§ Task item
Leave out the pictures and output exactly the lines below from the one with "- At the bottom" down to the one with "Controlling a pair", both of them included.

::: Data excerpts

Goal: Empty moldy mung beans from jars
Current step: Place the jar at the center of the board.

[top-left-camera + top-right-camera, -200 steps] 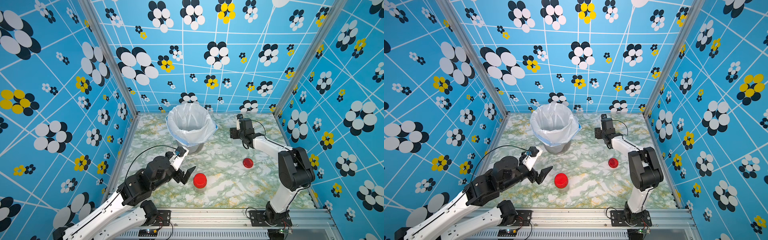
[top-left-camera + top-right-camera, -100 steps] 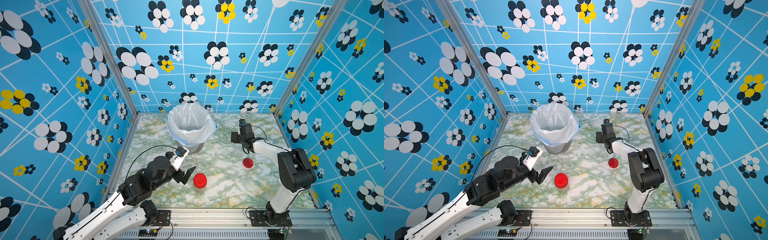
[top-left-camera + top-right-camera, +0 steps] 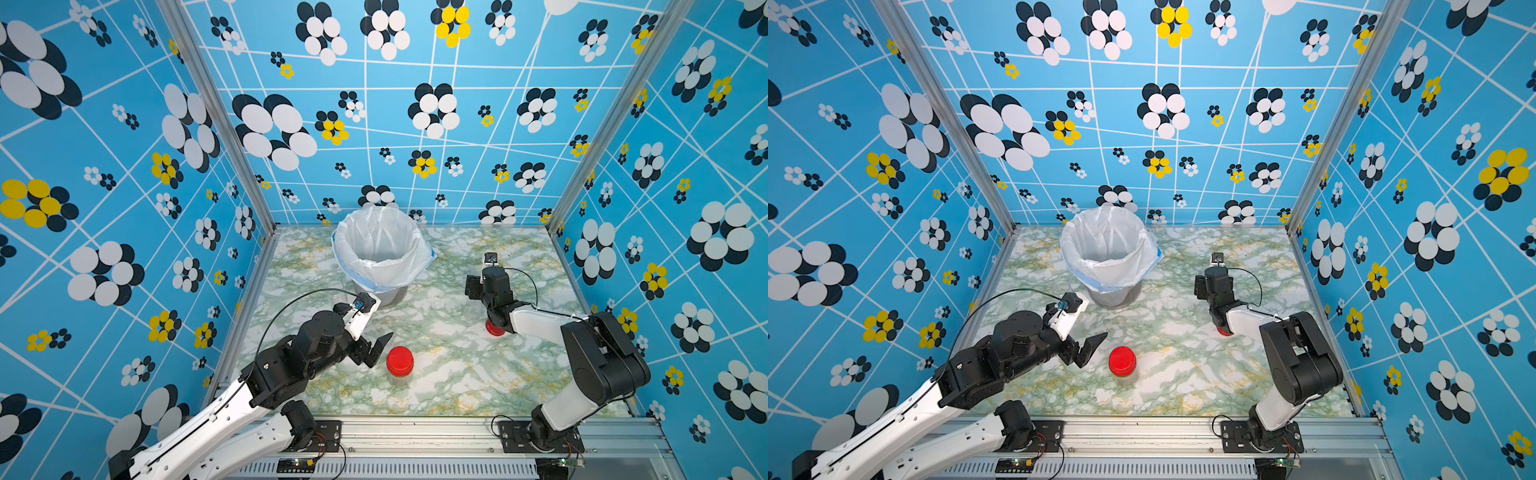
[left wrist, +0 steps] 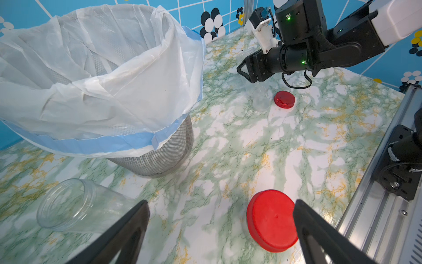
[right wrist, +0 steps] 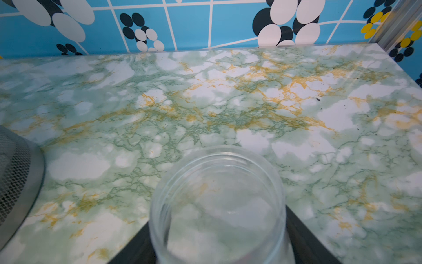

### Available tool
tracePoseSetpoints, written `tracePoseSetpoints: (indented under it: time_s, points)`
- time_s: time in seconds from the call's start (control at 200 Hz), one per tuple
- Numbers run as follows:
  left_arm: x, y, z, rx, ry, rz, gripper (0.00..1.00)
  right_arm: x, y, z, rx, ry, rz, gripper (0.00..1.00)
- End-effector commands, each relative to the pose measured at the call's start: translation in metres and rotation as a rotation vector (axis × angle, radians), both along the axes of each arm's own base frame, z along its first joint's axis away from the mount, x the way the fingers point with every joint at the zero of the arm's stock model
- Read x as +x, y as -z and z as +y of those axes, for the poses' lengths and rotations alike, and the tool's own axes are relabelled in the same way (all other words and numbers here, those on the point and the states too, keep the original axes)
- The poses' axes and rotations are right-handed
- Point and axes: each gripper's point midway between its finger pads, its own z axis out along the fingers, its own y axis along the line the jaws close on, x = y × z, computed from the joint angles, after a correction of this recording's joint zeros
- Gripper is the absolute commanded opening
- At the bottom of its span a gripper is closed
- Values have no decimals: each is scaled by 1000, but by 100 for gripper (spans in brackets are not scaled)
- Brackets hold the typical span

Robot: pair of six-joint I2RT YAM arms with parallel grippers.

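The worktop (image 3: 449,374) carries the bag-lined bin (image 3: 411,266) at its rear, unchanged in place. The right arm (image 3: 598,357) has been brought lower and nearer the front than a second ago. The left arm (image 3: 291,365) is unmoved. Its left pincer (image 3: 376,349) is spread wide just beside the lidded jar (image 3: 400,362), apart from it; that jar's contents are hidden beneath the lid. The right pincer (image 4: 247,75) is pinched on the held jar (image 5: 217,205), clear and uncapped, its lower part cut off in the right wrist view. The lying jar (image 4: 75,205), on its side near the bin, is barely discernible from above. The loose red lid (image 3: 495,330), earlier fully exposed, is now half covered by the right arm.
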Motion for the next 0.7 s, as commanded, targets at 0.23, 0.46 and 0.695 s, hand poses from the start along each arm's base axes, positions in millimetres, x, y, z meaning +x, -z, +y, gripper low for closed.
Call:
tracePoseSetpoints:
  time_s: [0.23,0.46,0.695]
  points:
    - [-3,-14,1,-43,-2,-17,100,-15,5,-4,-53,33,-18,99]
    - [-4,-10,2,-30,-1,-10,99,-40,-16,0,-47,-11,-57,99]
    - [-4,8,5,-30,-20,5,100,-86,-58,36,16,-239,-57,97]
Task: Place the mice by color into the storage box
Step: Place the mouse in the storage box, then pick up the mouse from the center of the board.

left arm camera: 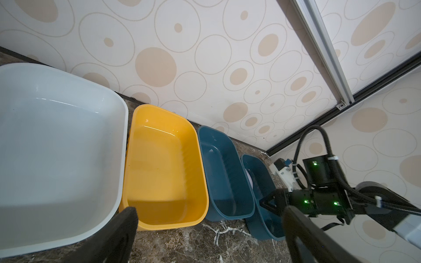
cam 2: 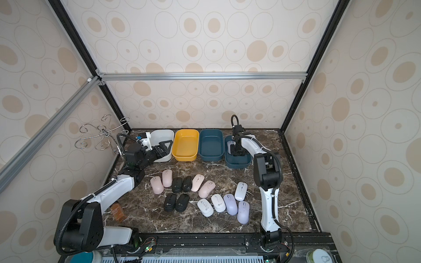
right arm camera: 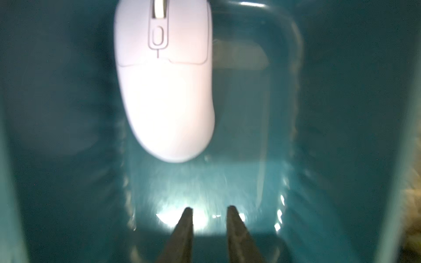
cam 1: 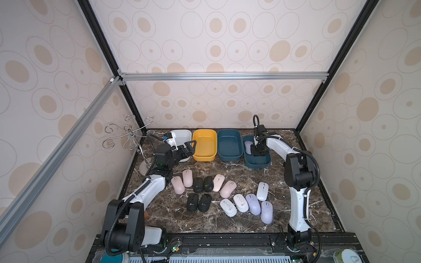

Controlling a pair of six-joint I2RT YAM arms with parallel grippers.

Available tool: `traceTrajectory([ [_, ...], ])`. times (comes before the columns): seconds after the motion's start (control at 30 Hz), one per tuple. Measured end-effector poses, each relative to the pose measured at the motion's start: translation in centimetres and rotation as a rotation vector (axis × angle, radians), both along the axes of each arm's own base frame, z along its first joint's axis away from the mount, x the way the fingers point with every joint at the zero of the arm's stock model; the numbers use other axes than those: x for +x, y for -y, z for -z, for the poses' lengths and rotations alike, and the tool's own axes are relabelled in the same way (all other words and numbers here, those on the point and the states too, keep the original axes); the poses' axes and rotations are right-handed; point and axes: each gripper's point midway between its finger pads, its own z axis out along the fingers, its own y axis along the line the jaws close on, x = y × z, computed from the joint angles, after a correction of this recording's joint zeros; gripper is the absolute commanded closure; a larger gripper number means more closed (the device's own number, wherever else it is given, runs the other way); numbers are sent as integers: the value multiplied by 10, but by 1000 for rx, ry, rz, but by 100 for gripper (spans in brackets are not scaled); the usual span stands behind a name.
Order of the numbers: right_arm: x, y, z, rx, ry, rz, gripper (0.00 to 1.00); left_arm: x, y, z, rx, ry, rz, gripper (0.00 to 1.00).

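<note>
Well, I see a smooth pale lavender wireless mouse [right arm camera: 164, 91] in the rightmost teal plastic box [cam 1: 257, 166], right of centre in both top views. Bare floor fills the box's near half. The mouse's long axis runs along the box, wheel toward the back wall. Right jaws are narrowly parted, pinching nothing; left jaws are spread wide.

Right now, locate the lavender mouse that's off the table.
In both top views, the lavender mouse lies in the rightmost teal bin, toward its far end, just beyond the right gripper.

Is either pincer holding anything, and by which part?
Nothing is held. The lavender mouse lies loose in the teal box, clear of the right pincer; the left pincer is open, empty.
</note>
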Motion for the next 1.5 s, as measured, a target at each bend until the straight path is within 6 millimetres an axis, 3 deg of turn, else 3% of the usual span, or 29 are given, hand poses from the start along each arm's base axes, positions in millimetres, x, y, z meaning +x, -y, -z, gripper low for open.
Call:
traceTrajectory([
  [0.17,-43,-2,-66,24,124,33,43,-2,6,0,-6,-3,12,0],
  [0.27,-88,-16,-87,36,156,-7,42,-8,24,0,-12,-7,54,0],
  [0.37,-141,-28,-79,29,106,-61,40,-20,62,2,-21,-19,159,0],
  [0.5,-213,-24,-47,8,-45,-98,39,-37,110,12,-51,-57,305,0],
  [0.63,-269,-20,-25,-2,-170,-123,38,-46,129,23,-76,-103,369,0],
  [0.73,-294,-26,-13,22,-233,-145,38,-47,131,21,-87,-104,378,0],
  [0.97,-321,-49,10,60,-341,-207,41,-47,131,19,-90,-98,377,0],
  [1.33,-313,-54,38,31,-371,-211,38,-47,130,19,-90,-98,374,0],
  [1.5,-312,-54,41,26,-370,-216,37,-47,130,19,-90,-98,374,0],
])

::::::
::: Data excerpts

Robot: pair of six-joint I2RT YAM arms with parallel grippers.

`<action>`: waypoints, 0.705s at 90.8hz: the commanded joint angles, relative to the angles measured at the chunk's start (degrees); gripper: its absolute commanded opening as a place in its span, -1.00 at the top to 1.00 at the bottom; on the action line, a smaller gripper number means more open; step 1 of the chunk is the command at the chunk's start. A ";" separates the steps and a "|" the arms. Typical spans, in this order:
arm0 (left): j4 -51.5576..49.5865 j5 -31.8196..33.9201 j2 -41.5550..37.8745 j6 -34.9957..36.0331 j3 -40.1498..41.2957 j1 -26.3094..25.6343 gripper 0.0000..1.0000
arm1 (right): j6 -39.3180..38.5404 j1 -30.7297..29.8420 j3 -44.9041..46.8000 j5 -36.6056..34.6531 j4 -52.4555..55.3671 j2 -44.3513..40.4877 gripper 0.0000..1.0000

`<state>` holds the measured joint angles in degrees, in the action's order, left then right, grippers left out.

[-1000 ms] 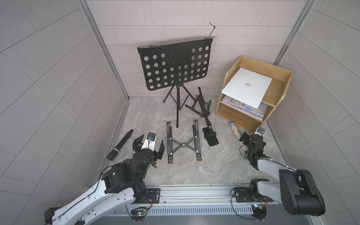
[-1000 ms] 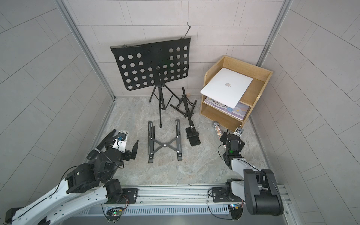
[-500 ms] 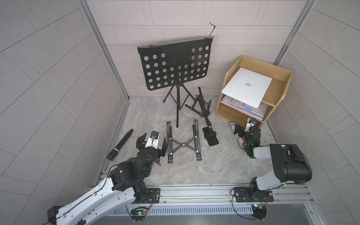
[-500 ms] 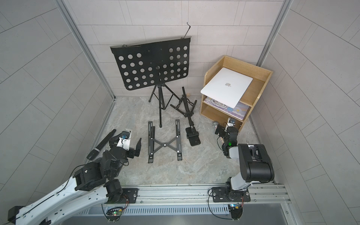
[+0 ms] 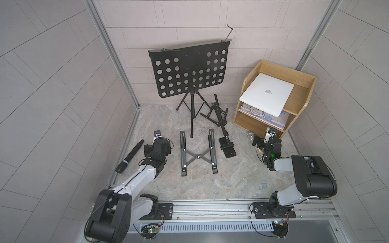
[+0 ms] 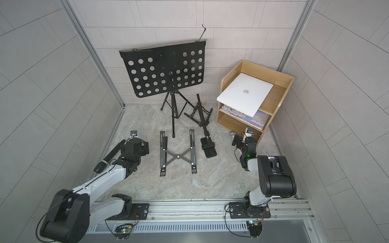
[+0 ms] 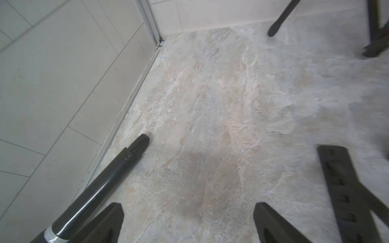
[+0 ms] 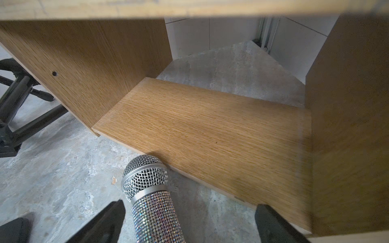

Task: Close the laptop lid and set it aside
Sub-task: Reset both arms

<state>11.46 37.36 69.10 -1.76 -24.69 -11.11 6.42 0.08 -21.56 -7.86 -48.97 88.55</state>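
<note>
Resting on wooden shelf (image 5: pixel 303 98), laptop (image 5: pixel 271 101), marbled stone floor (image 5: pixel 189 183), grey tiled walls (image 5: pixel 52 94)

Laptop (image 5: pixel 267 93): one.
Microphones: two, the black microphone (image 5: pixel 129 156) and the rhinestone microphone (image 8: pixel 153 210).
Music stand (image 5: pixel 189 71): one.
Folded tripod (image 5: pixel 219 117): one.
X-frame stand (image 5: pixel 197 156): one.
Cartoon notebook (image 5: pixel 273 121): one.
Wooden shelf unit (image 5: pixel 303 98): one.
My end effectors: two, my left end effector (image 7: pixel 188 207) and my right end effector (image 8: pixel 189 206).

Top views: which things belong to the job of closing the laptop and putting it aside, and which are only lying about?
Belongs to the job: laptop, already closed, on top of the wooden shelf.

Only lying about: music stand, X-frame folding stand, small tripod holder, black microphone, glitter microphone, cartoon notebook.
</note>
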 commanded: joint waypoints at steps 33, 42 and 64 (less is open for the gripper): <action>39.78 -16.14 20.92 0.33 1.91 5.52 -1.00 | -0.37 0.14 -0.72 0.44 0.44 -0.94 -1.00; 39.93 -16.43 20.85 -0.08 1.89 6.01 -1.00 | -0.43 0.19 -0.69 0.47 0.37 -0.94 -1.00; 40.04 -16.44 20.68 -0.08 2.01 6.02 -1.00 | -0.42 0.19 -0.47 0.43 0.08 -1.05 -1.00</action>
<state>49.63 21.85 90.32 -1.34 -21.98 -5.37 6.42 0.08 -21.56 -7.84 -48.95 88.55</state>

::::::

§ Task response
- At the bottom of its span a gripper is closed
- Values have no decimals: each is scaled by 1000, but by 100 for gripper (spans in brackets are not scaled)
- Brackets hold the typical span

Robot: pair of six-joint I2RT YAM arms with parallel grippers.

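The worktop (image 3: 449,374) carries the bag-lined bin (image 3: 411,266) at its rear, unchanged in place. The right arm (image 3: 598,357) has been brought lower and nearer the front than a second ago. The left arm (image 3: 291,365) is unmoved. Its left pincer (image 3: 376,349) is spread wide just beside the lidded jar (image 3: 400,362), apart from it; that jar's contents are hidden beneath the lid. The right pincer (image 4: 247,75) is pinched on the held jar (image 5: 217,205), clear and uncapped, its lower part cut off in the right wrist view. The lying jar (image 4: 75,205), on its side near the bin, is barely discernible from above. The loose red lid (image 3: 495,330), earlier fully exposed, is now half covered by the right arm.
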Motion for the next 0.7 s, as commanded, targets at 0.23, 0.46 and 0.695 s, hand poses from the start along each arm's base axes, positions in millimetres, x, y, z meaning +x, -z, +y, gripper low for closed.
Call:
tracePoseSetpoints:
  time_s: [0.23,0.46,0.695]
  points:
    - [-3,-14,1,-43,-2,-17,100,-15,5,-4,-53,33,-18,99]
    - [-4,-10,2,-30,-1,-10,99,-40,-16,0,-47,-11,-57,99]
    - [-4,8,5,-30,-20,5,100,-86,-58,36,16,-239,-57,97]
Task: Place the mice by color into the storage box
Step: Place the mouse in the storage box, then pick up the mouse from the center of the board.

left arm camera: 
cam 2: 
right arm camera: 
cam 1: 

Controlling a pair of six-joint I2RT YAM arms with parallel grippers.

With that, the exercise is complete.